Je pense que ce qui demeure pertinent dans l’ouvrage quelque soit l’époque ou le pays, c’est le mécanisme de formation de la mystique. Il se peut que le contenu soit différent, mais le mécanisme demeure le même.
Cela nous amène à d’autres questions. Quelle est la mystique féminine aujourd’hui ?
Je pense qu’Elisabeth Badinter donne des éléments de réponse dans son ouvrage Le Conflit, sur lequel nous avons déjà débattu. Il y aurait un retour à une mystique proche de celle de Friedan, après un passage par une mystique de la superwoman (mère- femme- entrepreneure parfaites à tous les niveaux). Ce serait aussi le cas aux Etats-Unis (http://www.forbes.com/sites/meghancasserly/2012/09/12/is-opting-out-the-new-american-dream-for-working-women/).

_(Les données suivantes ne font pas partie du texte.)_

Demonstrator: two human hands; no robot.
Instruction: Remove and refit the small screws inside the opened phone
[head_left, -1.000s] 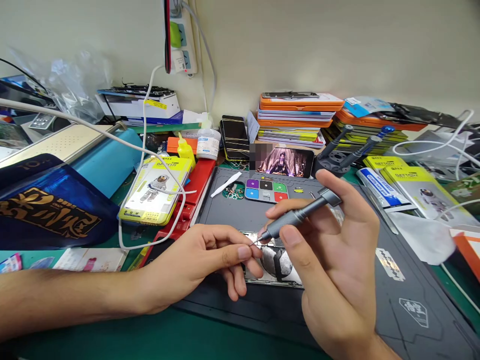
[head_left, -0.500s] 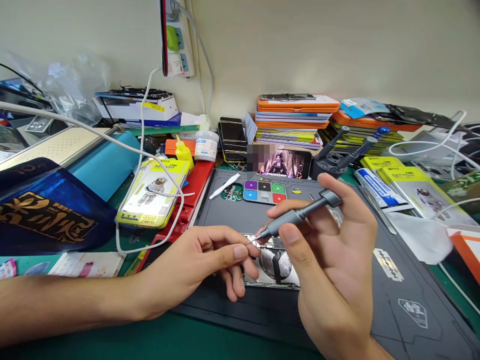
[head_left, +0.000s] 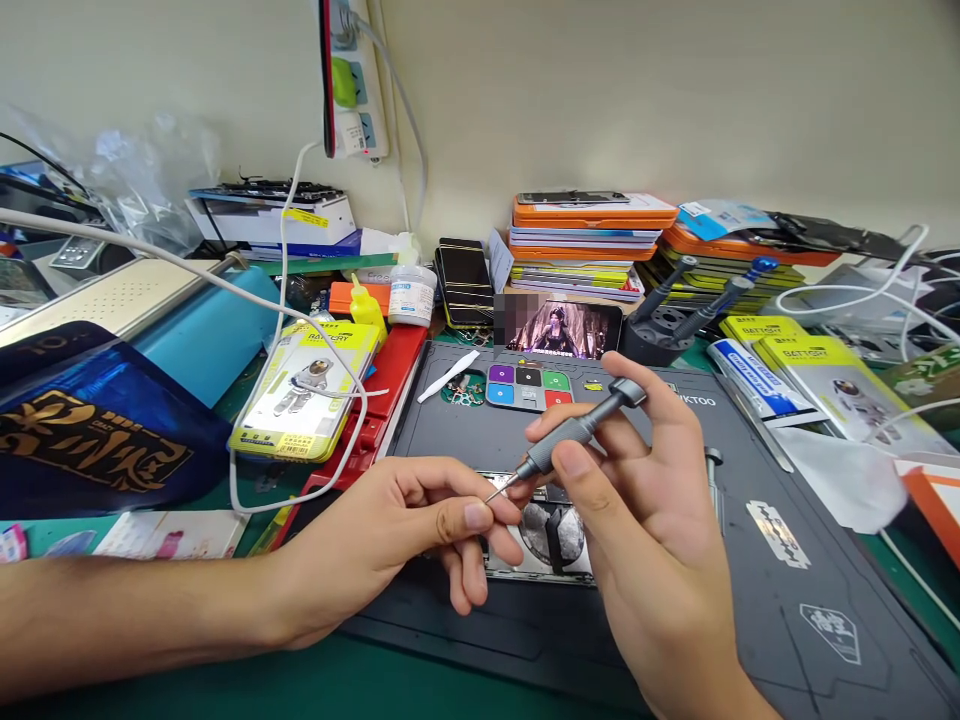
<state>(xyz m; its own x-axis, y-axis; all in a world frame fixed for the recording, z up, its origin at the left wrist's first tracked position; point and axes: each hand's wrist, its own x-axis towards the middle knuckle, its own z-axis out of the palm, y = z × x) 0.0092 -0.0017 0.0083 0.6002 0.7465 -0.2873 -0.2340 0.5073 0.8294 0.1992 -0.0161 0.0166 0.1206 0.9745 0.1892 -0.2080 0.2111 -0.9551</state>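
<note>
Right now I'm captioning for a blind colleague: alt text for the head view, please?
A person's right hand holds a grey metal screwdriver, its tip at the pinching left hand. Both partly hide an opened silver electronic device on a dark grey mat; behind is a lit black phone.

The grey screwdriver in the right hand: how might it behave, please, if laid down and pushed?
The screwdriver would probably roll, given its rounded handle, though its wider end cap may make it veer. Its textured surface suggests little slipping.
</note>
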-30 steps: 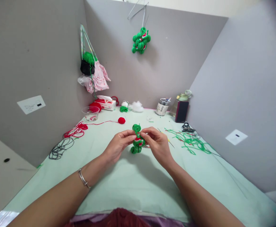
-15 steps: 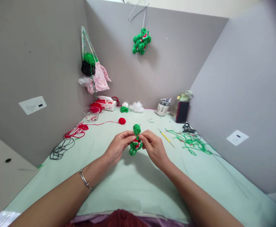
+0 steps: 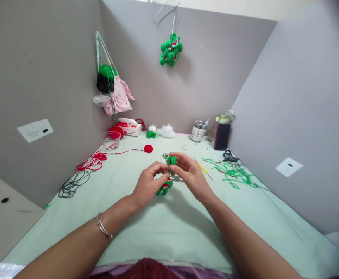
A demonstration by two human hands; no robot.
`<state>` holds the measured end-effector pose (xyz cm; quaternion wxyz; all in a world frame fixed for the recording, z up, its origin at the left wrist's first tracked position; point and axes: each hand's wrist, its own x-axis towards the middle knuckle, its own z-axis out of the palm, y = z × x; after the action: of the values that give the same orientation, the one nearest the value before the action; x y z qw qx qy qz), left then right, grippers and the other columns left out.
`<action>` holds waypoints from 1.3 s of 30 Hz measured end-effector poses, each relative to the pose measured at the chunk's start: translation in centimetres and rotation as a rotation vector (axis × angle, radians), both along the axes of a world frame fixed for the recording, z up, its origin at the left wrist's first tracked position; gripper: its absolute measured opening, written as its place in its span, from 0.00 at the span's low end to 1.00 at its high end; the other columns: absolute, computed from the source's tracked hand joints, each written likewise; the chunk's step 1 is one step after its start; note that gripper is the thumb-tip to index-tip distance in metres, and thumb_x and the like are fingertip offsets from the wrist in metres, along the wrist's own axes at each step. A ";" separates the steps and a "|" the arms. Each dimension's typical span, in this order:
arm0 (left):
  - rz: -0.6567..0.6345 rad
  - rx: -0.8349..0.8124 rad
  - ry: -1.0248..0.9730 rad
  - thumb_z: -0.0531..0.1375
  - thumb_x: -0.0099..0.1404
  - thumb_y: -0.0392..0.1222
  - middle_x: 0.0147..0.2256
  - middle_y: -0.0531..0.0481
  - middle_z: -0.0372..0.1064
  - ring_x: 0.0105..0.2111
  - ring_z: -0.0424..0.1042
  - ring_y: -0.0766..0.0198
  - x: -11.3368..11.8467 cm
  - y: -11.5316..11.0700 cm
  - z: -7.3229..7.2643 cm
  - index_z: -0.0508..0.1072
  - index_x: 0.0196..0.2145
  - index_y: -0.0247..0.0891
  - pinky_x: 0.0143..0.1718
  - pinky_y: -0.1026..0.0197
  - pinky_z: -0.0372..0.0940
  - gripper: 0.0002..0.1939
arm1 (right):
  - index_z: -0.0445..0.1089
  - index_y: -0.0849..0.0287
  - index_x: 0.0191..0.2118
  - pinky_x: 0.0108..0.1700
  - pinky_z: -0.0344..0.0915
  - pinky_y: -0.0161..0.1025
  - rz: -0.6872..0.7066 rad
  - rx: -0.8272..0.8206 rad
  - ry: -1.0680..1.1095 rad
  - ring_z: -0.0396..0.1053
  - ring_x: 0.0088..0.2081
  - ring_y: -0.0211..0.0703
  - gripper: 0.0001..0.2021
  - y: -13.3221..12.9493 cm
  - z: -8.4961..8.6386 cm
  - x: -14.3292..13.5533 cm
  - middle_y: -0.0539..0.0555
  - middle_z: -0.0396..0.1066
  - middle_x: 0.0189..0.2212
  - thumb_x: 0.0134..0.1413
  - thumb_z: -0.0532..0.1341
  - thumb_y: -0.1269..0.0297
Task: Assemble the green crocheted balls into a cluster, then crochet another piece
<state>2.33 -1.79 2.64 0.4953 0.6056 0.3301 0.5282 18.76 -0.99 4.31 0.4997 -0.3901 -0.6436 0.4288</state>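
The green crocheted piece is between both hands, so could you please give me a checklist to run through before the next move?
1. Green crocheted piece steadied by the left hand and right hand: ok, both touch it.
2. Stitching where the fingers pinch: cannot tell, it is covered.
3. Yellow-handled tool lying free of the hands: ok, it is on the cloth beyond the right hand.
4. Red yarn ball clear of the hands: ok, it sits farther back.
5. Green strands laid out neatly: not ok, they cross in a loose heap.
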 end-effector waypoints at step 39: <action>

Personnellement je trouve que le problème est l’image de la perfection diffusée dans les magazines, même si on ne l’exige pas dans tous les domaines, cette idée que le bonheur c’est avoir une vie de couple parfaite, une organisation parfaite, une ligne parfaite… est très présente… Donc je pense qu’il y a toujours une mystique féminine, qu’il y a toujours une tendance à réduire les femmes à leur supposée nature, qu’il y a donc toujours une fabrication de frustrations et de névroses ou en d’autres termes une fabrication d’Emma Bovary (les magazines féminins ayant remplacés Walter Scott).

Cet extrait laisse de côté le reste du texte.